Exercise instructions: Word for word, restate the entries below from their first line through the line that contains "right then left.".

================================

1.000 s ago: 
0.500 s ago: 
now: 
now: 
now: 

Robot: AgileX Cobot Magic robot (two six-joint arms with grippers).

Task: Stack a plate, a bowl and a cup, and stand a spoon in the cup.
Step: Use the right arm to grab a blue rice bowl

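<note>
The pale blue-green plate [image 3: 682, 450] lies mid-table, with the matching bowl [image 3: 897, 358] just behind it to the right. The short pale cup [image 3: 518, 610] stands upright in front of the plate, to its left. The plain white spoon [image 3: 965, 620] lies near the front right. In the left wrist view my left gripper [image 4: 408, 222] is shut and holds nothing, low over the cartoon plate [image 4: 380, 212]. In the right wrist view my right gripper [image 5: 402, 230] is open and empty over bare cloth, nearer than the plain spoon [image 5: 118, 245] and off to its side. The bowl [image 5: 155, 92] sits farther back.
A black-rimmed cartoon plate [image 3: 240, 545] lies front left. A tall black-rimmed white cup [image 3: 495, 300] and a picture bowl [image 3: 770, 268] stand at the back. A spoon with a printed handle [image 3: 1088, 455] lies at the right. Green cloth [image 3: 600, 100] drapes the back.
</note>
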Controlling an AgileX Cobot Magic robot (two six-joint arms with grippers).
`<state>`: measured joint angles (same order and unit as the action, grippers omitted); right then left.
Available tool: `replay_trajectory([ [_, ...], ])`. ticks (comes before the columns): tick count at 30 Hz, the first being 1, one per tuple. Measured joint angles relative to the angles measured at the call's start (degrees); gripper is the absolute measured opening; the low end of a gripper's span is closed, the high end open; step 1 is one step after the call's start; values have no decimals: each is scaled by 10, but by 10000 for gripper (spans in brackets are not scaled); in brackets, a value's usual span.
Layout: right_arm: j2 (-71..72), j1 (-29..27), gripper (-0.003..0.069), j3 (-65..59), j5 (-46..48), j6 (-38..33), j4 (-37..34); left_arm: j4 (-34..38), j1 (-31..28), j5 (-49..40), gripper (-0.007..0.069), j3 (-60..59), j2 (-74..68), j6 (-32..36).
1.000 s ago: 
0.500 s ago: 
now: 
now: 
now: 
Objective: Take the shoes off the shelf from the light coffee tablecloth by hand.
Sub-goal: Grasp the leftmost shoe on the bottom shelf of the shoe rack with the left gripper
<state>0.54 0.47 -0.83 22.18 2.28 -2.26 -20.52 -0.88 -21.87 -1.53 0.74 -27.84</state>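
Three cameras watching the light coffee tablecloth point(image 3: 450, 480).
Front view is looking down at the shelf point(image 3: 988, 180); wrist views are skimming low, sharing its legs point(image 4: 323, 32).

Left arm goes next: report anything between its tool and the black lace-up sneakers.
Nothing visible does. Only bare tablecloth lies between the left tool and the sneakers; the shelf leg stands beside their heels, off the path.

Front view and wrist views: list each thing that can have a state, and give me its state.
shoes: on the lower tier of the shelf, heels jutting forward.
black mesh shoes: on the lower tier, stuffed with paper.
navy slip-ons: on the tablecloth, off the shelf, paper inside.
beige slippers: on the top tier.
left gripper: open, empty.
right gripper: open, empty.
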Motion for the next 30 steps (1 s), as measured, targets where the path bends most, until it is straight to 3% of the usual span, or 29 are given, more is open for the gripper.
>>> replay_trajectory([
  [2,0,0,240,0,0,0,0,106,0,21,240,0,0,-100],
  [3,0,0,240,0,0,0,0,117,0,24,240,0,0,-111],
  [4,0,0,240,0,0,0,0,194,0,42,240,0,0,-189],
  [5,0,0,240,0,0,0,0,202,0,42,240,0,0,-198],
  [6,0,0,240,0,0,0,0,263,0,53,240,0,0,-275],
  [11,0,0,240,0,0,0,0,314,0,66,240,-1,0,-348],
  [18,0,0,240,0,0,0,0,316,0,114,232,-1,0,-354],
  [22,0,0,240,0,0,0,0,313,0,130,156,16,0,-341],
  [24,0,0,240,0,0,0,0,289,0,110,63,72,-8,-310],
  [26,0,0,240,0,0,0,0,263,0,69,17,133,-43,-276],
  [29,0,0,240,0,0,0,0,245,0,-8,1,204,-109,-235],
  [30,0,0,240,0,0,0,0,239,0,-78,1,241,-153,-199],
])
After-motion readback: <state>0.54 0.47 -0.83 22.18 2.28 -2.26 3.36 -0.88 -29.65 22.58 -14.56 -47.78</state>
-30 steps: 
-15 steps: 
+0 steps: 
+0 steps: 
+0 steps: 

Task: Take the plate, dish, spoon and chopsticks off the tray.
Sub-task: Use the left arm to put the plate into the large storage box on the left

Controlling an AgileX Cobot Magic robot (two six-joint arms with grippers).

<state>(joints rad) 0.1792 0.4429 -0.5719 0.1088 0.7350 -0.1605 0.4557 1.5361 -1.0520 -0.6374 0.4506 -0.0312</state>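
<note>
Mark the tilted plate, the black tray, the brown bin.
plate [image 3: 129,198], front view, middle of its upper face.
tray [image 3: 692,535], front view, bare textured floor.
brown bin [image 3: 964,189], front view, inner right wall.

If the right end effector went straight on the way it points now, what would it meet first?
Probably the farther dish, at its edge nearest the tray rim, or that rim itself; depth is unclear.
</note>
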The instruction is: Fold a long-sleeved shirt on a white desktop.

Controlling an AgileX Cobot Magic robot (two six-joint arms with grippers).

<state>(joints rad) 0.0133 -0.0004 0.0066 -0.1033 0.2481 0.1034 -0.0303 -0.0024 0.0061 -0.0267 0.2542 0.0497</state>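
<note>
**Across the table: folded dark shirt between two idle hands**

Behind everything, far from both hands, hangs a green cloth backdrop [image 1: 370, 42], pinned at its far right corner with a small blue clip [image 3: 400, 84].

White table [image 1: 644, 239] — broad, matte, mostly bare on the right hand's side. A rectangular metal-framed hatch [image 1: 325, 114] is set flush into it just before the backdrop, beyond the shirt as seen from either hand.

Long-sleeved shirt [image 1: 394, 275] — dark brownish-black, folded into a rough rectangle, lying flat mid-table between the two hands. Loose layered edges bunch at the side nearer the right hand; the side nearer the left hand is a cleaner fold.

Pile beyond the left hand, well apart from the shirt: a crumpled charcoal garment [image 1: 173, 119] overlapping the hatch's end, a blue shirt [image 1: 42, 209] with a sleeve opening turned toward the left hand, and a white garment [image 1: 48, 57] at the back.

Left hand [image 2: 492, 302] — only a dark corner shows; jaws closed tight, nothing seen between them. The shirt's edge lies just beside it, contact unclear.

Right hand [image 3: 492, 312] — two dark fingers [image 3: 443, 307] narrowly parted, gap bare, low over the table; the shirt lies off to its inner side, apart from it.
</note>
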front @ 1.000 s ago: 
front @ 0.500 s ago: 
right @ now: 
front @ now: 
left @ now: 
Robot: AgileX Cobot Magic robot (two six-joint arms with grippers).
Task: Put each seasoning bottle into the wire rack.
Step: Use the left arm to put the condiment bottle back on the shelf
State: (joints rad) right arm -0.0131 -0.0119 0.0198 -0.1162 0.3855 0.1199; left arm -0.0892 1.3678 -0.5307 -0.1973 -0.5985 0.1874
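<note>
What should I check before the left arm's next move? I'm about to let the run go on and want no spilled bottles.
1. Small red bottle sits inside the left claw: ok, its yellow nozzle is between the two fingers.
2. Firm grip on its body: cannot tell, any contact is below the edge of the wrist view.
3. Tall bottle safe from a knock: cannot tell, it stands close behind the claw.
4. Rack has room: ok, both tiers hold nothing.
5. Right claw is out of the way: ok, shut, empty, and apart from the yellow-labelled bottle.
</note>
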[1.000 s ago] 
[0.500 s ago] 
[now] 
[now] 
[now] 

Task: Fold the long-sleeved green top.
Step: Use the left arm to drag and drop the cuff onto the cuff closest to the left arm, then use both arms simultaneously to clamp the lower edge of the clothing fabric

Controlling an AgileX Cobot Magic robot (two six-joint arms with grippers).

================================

Answer to the exercise:
1.000 s ago: 
0.500 s ago: 
now: 
now: 
now: 

Robot: AgileX Cobot Magic robot (two six-joint arms with grippers).

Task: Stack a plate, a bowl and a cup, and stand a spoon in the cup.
Step: Use the right arm to grab a blue rice bowl

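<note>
The pale blue-green plate [image 3: 682, 450] lies mid-table, with the matching bowl [image 3: 897, 358] just behind it to the right. The short pale cup [image 3: 518, 610] stands upright in front of the plate, to its left. The plain white spoon [image 3: 965, 620] lies near the front right. In the left wrist view my left gripper [image 4: 408, 222] is shut and holds nothing, low over the cartoon plate [image 4: 380, 212]. In the right wrist view my right gripper [image 5: 402, 230] is open and empty over bare cloth, nearer than the plain spoon [image 5: 118, 245] and off to its side. The bowl [image 5: 155, 92] sits farther back.
A black-rimmed cartoon plate [image 3: 240, 545] lies front left. A tall black-rimmed white cup [image 3: 495, 300] and a picture bowl [image 3: 770, 268] stand at the back. A spoon with a printed handle [image 3: 1088, 455] lies at the right. Green cloth [image 3: 600, 100] drapes the back.
</note>
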Controlling an AgileX Cobot Magic robot (two six-joint arms with grippers).
`<state>`: measured joint angles (same order and unit as the action, grippers omitted); right then left.

The work on this exercise is complete.